Falyn Fonoimoana: Żaden wynik nie jest przesądzony

PGE Atom Trefl Sopot, w meczach o finał Orlen Ligi, wyrównał stan rywalizacji wygrywając z Polskim Cukrem Muszynianką Muszyna.

Marta Kośmicka
Marta Kośmicka
Pierwszy mecz, rozgrywany w Ergo Arenie, zakończył się niespodziewanie szybko, a triumfatorkami okazały się przyjezdne. Muszynianka pomimo słabszego przyjęcia, rozgrywała udane zawody w ofensywie, a także blokowała dwukrotnie więcej od przeciwniczek.
- To spotkanie było dziwne. Tuż po nim trener powiedział, żebyśmy jak najszybciej powróciły do naszego stylu rozgrywania meczów. Nie mogłyśmy, po raz drugi, pozwolić im kontrolować, w takim stopniu sytuacji, na boisku. Obejrzałyśmy ponownie wideo, jeszcze raz odnowiłyśmy założenia taktycznie, wyczyściłyśmy nasze umysły i kolejny raz wyszłyśmy na parkiet - stwierdziła Falyn Fonoimoana, która w pierwszym spotkaniu dała krótką zmianę na boisku. Dla siatkarek Atomu Trefla był to powrót do ligowej rzeczywistości, po zdobyciu srebra w rozgrywkach  europejskich. - Puchar CEV to była dla nas bardzo długa rywalizacja, jednak wydaje mi się że nie miał on już żadnego znaczenia w tym spotkaniu. Po prostu źle przygotowałyśmy się psychicznie do tego pierwszego meczu. Jesteśmy cały czas dobrze dysponowane fizycznie, ale nasze umysły były gdzieś poza boiskiem. Muszyna rozegrała niesamowite spotkanie. Mogłyśmy tylko bić im brawo, jednak od razu chciałyśmy także podnieść swoje morale lepszą grą w kolejnej odsłonie. I tak też się stało - stwierdziła przyjmująca.
Amerykanka, która dołączyła do zespołu na koniec ubiegłego roku coraz częściej melduje się na boisku Amerykanka, która dołączyła do zespołu na koniec ubiegłego roku coraz częściej melduje się na boisku
Druga odsłona półfinałów, rozgrywana dzień po meczu inauguracyjnym, ukazała Atomówki już w dużo lepszym świetle. Podopieczne Lorenzo Micelliego odmieniły swój styl gry. Można stwierdzić, że drużyny zamieniły się miejscami. Tym razem to Atom przeważał na siatce, a także skutecznie zatrzymywał ataki przeciwniczek. - W drugim spotkaniu grałyśmy dużo bardziej agresywnie. W dużej mierze wróciłyśmy do swojej normalnej dyspozycji. Grałyśmy znacznie inteligentniejszą siatkówkę. Jeśli pozostaniemy już przy tym poziomie, to będziemy rozgrywać same zwycięskie mecze - kontynuowała wypowiedź 23-letnia Amerykanka, która w pełni ceni poziom wyszkolenia rywalek. - Żaden wynik nie jest przesądzony. Cały czas musimy walczyć o poszczególne punkciki, wygrać jeden set, a później kolejne. Krok po kroku dążyć do zwycięstwa.

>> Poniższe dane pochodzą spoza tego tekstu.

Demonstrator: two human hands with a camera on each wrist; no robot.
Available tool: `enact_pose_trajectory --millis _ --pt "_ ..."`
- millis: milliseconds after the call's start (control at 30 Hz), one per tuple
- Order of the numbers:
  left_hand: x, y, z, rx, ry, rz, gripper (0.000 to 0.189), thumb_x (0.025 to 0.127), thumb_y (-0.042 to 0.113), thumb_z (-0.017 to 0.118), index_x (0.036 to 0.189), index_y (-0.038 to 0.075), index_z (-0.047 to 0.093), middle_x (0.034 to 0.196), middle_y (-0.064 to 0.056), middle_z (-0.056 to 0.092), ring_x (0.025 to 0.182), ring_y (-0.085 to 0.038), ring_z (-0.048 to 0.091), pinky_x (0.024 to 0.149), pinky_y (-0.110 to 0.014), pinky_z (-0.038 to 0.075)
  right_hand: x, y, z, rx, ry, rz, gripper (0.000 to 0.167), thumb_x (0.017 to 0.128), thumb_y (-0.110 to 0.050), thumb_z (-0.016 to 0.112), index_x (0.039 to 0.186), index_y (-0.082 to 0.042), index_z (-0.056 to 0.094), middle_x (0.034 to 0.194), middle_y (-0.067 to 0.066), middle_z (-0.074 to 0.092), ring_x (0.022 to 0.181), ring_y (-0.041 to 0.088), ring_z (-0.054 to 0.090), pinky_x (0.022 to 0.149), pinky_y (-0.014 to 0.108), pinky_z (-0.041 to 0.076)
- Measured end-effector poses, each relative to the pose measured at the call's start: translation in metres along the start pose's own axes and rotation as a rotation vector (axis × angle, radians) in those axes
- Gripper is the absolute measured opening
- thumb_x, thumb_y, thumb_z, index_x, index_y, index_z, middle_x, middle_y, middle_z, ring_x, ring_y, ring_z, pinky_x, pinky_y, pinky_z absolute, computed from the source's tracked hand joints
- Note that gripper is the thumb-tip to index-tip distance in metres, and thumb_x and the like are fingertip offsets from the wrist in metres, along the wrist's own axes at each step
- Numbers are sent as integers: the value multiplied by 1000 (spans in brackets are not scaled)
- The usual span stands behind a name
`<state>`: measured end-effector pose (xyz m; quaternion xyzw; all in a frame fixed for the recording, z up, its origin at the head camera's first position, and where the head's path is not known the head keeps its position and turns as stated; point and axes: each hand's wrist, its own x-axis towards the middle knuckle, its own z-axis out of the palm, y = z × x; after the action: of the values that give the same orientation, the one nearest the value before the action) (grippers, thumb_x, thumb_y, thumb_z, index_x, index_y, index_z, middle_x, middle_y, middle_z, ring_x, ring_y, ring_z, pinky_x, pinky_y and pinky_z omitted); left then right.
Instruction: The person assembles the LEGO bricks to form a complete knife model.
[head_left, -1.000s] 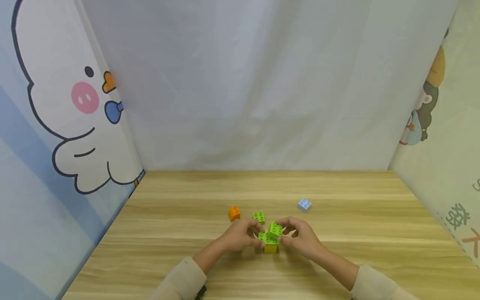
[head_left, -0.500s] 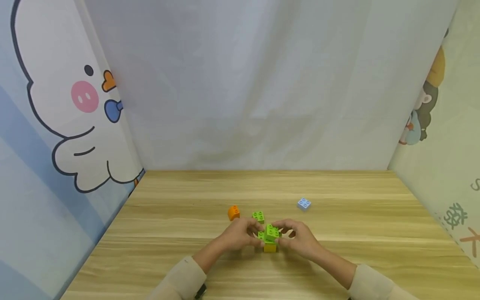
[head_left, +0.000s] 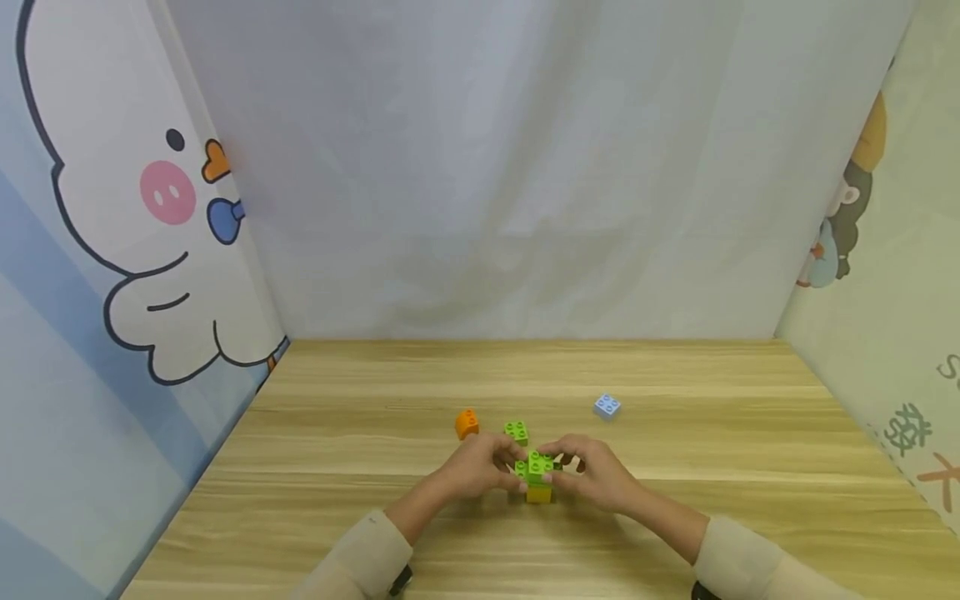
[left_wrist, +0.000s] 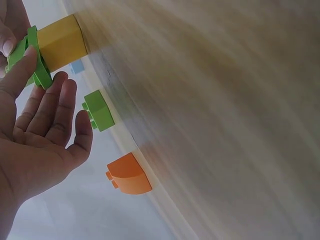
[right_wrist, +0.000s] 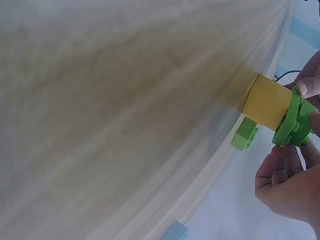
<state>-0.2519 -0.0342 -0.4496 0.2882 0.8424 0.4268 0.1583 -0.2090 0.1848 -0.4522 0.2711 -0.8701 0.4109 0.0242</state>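
I judge the yellow block [head_left: 538,495] with the green plate [head_left: 521,472] across it, in the near middle of the table [head_left: 360,450], as done, but I cannot tell if the upper green block [head_left: 538,467] is pressed fully down. Both forearms reach in from the near side, and I have the left hand [head_left: 480,468] pinching the plate and the right hand [head_left: 600,477] pinching the upper block; farther, the loose green block [head_left: 516,432], the orange block [head_left: 467,424] to the left and the pale blue block [head_left: 607,407] to the right seem what is left unjoined
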Motion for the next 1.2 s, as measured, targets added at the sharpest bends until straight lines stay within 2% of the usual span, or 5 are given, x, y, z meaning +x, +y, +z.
enact_pose_trajectory --millis 167,433,767,1033,1200 --pt "-1 0 0 -1 11 16 33 70 13 82 98 7 66 92 0 66 79 -11 60 70 -25 50 3 -2 -5 -46 -30 -69 30 85 -21 69 109 -4 64 103 6 64 83 17 57 64 32 47" --pt "-1 -3 3 -9 15 5 32 69 14 83 96 10 66 89 4 65 79 -11 60 71 -25 49 7 -4 -9 -46 -94 -55 30 84 -21 70 107 -3 65 104 7 65 82 16 57 64 33 49" --pt "0 1 0 13 12 7 33 69 14 83 97 10 66 90 2 66 79 -14 61 70 -25 49 8 -11 -11 -190 -78 -140 27 82 -17 72 104 -2 65 100 7 65 81 15 57 69 32 50" --pt "1 3 -2 9 -12 13 33 70 13 82 98 9 65 90 3 66 78 -10 60 69 -24 49 10 -4 -13 -83 -102 -107 28 83 -16 71 106 -3 65 103 5 64 84 14 57 71 33 49" --pt "1 0 -2 29 -18 33 33 70 14 82 97 7 66 86 5 64 75 -7 59 68 -22 49 10 1 -11 -34 -127 -81 31 85 -22 70 109 -4 64 106 4 64 86 14 56 73 35 48"
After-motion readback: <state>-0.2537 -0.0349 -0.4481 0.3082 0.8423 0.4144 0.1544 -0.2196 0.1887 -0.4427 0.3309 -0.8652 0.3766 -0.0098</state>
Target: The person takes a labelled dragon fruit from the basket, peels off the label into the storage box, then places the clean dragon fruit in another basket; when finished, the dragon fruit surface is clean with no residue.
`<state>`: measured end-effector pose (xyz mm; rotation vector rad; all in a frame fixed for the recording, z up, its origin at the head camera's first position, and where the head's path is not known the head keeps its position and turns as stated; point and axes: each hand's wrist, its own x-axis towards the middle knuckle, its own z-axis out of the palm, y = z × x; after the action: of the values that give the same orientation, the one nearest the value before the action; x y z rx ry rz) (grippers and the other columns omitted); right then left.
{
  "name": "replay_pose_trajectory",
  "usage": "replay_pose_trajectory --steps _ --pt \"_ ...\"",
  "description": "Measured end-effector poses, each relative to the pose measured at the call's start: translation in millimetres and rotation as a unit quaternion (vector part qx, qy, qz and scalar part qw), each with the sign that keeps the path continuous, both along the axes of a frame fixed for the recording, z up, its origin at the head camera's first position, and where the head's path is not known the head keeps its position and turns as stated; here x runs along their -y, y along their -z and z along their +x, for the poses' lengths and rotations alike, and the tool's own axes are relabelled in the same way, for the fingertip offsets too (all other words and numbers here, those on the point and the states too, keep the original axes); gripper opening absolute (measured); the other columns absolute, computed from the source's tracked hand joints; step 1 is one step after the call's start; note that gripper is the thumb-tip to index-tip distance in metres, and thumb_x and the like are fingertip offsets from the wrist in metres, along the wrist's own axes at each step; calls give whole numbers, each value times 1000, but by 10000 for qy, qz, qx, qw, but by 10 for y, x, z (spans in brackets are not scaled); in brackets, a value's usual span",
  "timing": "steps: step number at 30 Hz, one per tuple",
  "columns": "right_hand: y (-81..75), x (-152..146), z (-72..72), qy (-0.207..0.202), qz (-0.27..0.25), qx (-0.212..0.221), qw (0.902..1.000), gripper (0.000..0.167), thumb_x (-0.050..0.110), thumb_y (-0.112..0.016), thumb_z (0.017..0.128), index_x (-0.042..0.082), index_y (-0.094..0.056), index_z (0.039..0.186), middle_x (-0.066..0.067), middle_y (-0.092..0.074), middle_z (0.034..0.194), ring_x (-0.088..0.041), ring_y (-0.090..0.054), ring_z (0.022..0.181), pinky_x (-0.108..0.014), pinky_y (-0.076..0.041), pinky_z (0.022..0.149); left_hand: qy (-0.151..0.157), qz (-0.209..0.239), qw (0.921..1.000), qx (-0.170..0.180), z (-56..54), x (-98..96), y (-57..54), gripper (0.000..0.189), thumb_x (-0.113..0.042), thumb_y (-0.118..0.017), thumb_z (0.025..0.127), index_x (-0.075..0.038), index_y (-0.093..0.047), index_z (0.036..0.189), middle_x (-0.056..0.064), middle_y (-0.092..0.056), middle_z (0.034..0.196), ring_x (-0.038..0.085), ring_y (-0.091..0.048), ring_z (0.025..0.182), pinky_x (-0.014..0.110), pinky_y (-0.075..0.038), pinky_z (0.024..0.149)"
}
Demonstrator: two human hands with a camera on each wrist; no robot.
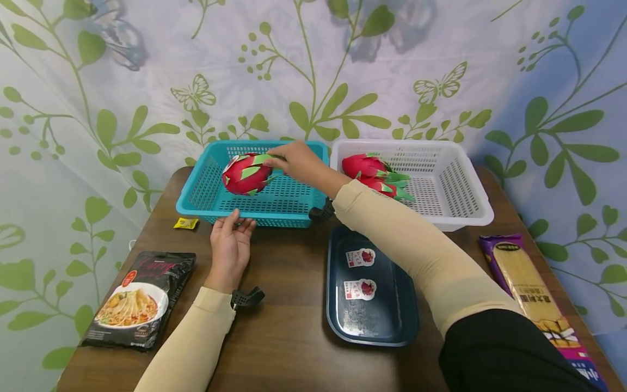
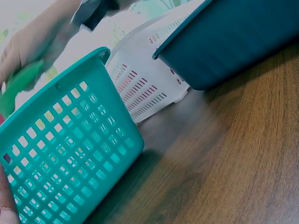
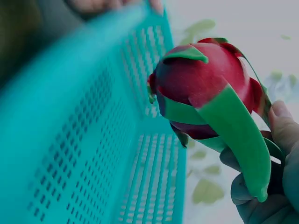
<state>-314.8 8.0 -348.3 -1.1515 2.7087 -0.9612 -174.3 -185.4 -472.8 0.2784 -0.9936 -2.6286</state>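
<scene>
A red dragon fruit [image 1: 247, 175] with green scales hangs over the teal basket [image 1: 289, 220]. My right hand [image 1: 299, 162] pinches it by the leafy end, and in the right wrist view thumb and fingers close on the scales of the dragon fruit [image 3: 205, 88]. A pale sticker shows on the fruit's left end in the head view. My left hand [image 1: 231, 247] touches the basket's front rim with its fingers, palm up. In the left wrist view only a sliver of that hand shows beside the teal basket [image 2: 70, 154].
A white basket [image 1: 460, 220] at the right holds more dragon fruits [image 1: 364, 164]. In front lies a dark blue tray [image 1: 372, 321] with two stickers [image 1: 361, 258]. A black noodle packet [image 1: 142, 299], a small yellow packet [image 1: 186, 223] and a long noodle pack [image 1: 534, 294] flank the work area.
</scene>
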Motion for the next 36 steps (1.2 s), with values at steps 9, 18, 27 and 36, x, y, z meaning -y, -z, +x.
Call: replay_pose_trajectory --steps 9,18,27,36 --pt "-34 -339 704 -536 -1162 -244 9915 37 25 -71 104 8 -72 136 2 -74 85 -17 -66 70 -29 -54 70 122 439 9986 -276 51 25 10 22 -6 -61 108 -2 -53 128 16 -65 122 25 -70 94 35 -60 87" --pt "306 -712 1150 -936 -1581 51 9830 36 17 -76 100 5 -73 133 2 -77 112 -9 -70 86 -29 -58 75 818 -232 9934 774 95 195 -2 56 -27 -71 103 -11 -41 147 9 -51 150 21 -55 131 35 -55 97" --pt "671 -816 1230 -1417 -1478 343 9782 35 17 -76 99 5 -74 132 1 -76 119 -9 -70 103 -28 -57 91 995 -340 9944 139 41 240 42 25 -17 -66 106 -3 -51 119 15 -70 105 27 -71 97 42 -55 99" --pt "771 -750 1248 -1757 -1390 403 9738 30 15 -75 100 7 -75 129 4 -76 115 -7 -68 97 -27 -56 91 1275 -40 9916 -206 54 285 67 11 -11 -60 109 -1 -56 110 17 -69 100 30 -72 94 45 -56 97"
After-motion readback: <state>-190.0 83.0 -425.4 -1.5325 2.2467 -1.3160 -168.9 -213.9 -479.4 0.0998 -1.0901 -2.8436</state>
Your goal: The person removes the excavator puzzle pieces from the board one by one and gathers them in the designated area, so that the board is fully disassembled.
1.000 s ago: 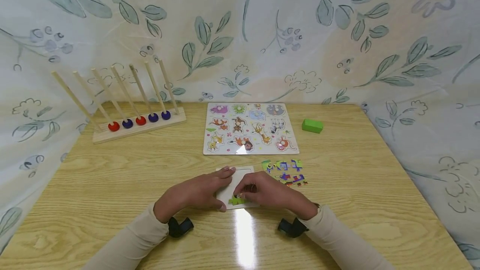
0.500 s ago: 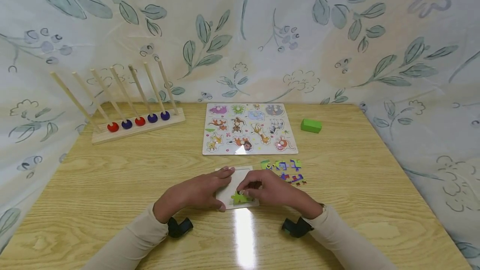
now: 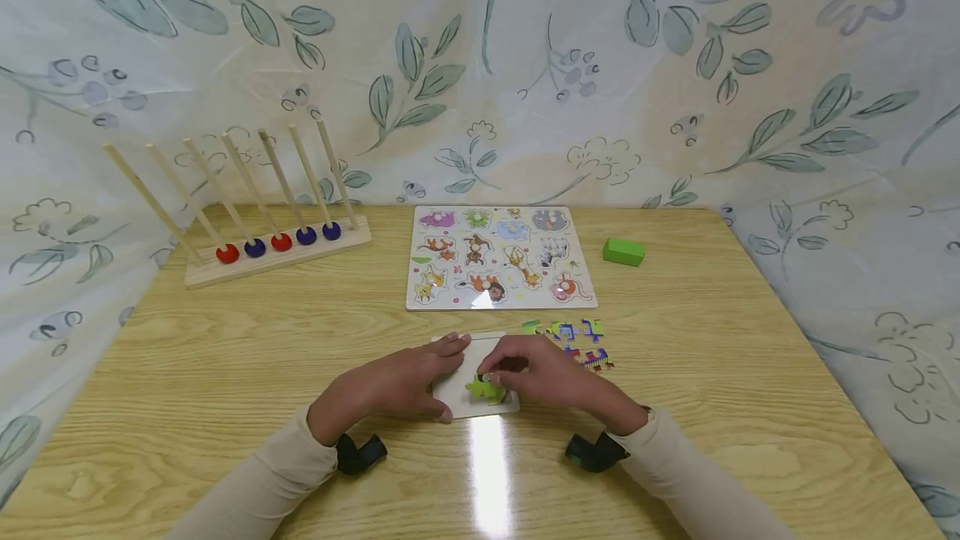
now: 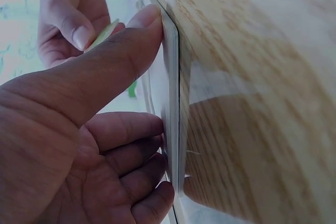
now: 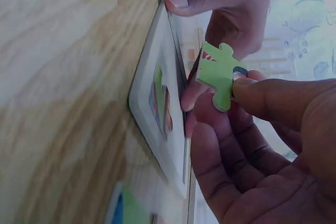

Pochodząca ze Stanów Zjednoczonych zawodniczka do zespołu z Pomorza dołączyła pod koniec ubiegłego roku. Na początku jej wejścia na boisko były tylko epizodami, jednak teraz dostaje ona coraz więcej możliwości gry. Podczas drugiego meczu zanotowała 62 procent skuteczności ataku, a także zaprezentowała 55 procentowe pozytywne przyjęcie.

- Bardzo cieszę się z szansy jaką dał mi klub. Jestem także szczęśliwa, że z dnia na dzień trener także daje mi więcej możliwości pokazania się na boisku - powiedziała Fonoimoana, której pasuje styl gry jaki prezentuje cała drużyna. - W tym sezonie zespół Atomu pokazuje dużą chęć walki, a także pozostawia całe serce na parkiecie. Mamy także duże predyspozycje i możliwości do zwycięstw. Chcemy kontynuować tą passę, ale nie możemy zapominać, że do tych zwycięstw przyczyniła się w znacznej mierze nasza ciężka praca. Musimy w dalszym ciągu powtarzać ten system treningowy i przygotowawczy. Jeśli tak się stanie, to mamy szanse spotkać się z Chemikiem w finale - zakończyła wypowiedź przyjmująca.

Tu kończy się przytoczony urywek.